#### [MATERIAL PROVIDED]
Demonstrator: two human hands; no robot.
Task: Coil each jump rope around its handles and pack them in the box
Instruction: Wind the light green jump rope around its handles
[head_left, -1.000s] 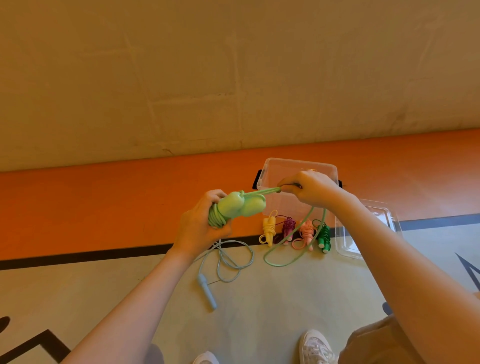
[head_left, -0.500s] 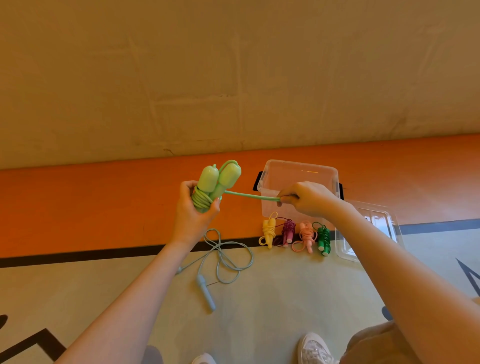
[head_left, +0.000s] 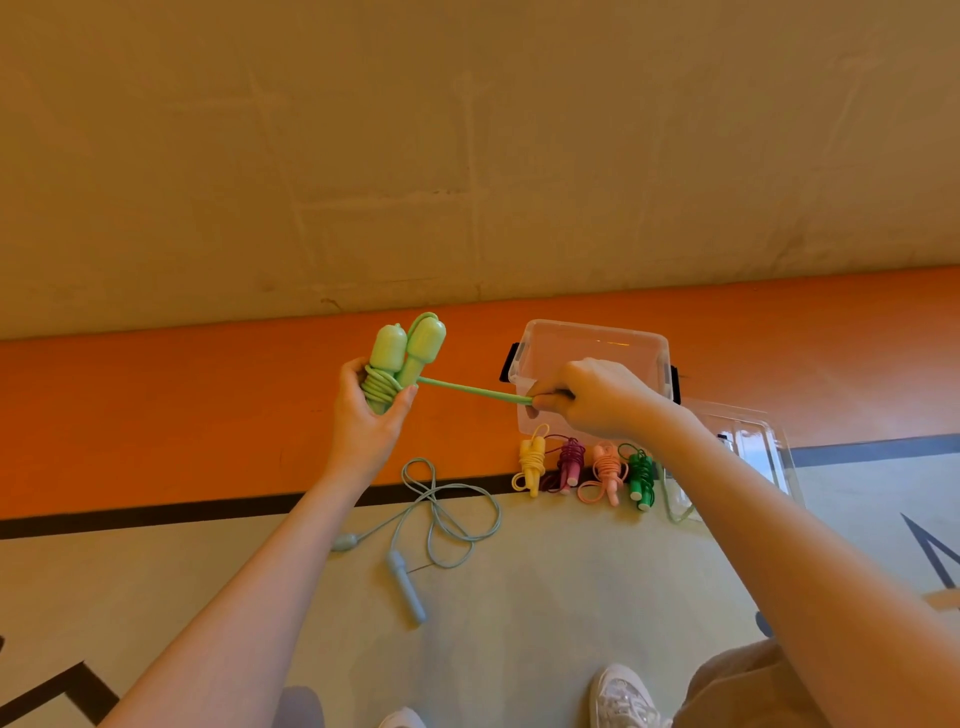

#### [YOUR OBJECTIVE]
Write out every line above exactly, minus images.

#### [RESULT OF THIS TASK]
Demonstrator: two human hands; no robot.
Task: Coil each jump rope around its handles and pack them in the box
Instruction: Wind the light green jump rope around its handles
[head_left, -1.000s] 
[head_left, -0.500s] 
[head_left, +0.000s] 

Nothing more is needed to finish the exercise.